BEGIN Source material
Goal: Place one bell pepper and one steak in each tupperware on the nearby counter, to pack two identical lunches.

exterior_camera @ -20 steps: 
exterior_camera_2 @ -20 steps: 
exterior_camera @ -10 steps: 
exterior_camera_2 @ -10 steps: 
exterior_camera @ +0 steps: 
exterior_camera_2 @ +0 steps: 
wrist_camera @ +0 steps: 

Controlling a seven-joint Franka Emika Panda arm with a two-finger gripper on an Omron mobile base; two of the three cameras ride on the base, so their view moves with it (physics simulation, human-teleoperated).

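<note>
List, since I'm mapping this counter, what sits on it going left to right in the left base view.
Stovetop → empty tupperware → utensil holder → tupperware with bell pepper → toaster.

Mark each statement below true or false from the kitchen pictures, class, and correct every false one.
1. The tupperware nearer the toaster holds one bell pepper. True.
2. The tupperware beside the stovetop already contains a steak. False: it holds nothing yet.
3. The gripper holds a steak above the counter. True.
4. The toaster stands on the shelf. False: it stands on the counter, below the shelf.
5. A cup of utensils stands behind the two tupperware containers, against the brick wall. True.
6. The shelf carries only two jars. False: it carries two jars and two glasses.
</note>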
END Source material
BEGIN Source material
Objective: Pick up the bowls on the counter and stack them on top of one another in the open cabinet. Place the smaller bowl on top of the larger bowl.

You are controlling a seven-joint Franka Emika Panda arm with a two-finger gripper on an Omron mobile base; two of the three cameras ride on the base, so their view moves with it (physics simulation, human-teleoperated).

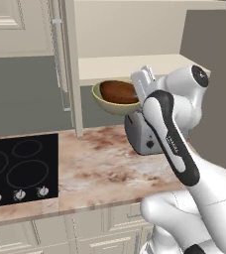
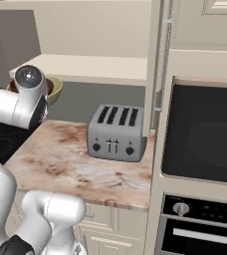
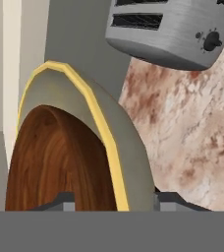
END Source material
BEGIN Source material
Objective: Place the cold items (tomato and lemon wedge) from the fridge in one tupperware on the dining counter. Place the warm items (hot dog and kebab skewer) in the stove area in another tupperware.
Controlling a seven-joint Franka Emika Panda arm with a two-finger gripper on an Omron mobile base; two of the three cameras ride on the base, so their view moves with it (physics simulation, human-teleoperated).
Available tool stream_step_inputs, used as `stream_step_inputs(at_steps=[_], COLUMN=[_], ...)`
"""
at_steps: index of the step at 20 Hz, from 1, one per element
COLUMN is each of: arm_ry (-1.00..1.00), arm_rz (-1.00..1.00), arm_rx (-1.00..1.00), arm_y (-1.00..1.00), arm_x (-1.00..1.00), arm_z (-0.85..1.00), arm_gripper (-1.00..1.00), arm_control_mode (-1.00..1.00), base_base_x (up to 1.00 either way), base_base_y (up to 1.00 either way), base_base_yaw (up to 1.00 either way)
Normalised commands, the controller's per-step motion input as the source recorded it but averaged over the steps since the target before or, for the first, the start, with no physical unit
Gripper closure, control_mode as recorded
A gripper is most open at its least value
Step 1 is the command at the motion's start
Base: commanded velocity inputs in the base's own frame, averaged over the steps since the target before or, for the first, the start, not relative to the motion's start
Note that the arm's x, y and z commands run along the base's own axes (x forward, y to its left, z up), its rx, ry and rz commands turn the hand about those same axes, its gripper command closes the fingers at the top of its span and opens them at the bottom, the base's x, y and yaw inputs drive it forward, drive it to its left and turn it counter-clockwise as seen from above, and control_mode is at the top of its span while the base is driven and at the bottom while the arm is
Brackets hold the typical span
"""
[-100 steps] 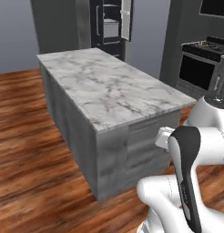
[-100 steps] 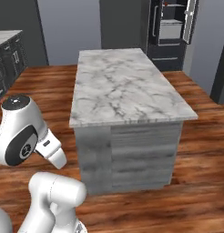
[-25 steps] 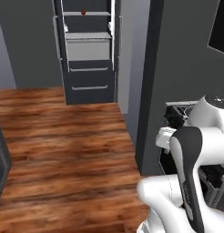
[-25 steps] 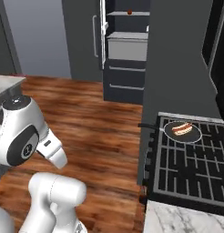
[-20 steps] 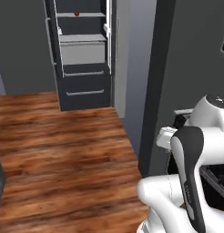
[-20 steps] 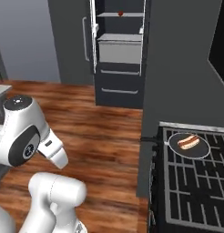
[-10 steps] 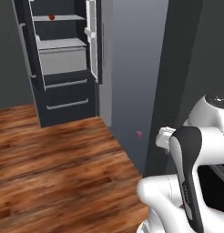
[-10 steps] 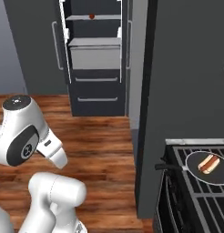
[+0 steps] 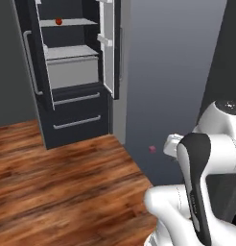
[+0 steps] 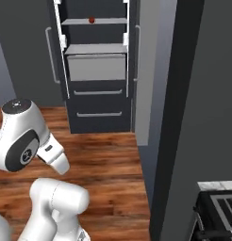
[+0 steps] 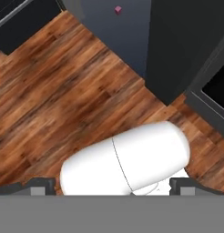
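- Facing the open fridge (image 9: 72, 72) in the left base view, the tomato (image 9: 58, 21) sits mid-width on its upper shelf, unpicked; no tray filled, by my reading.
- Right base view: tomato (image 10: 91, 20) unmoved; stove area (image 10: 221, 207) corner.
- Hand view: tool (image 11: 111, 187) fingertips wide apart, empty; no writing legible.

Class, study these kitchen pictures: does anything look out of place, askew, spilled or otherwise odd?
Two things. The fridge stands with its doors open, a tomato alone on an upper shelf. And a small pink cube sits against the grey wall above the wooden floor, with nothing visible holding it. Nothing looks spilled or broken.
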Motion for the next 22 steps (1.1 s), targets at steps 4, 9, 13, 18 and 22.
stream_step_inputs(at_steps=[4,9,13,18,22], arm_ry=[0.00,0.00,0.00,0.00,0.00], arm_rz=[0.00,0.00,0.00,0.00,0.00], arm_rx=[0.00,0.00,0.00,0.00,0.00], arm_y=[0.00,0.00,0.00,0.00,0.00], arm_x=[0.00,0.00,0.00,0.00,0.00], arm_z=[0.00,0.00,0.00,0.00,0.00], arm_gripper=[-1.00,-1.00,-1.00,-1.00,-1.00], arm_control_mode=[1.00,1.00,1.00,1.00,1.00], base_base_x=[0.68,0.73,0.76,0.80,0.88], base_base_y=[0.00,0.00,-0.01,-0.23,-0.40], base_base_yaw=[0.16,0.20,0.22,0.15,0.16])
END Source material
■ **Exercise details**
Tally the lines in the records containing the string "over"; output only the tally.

■ **Reply**
2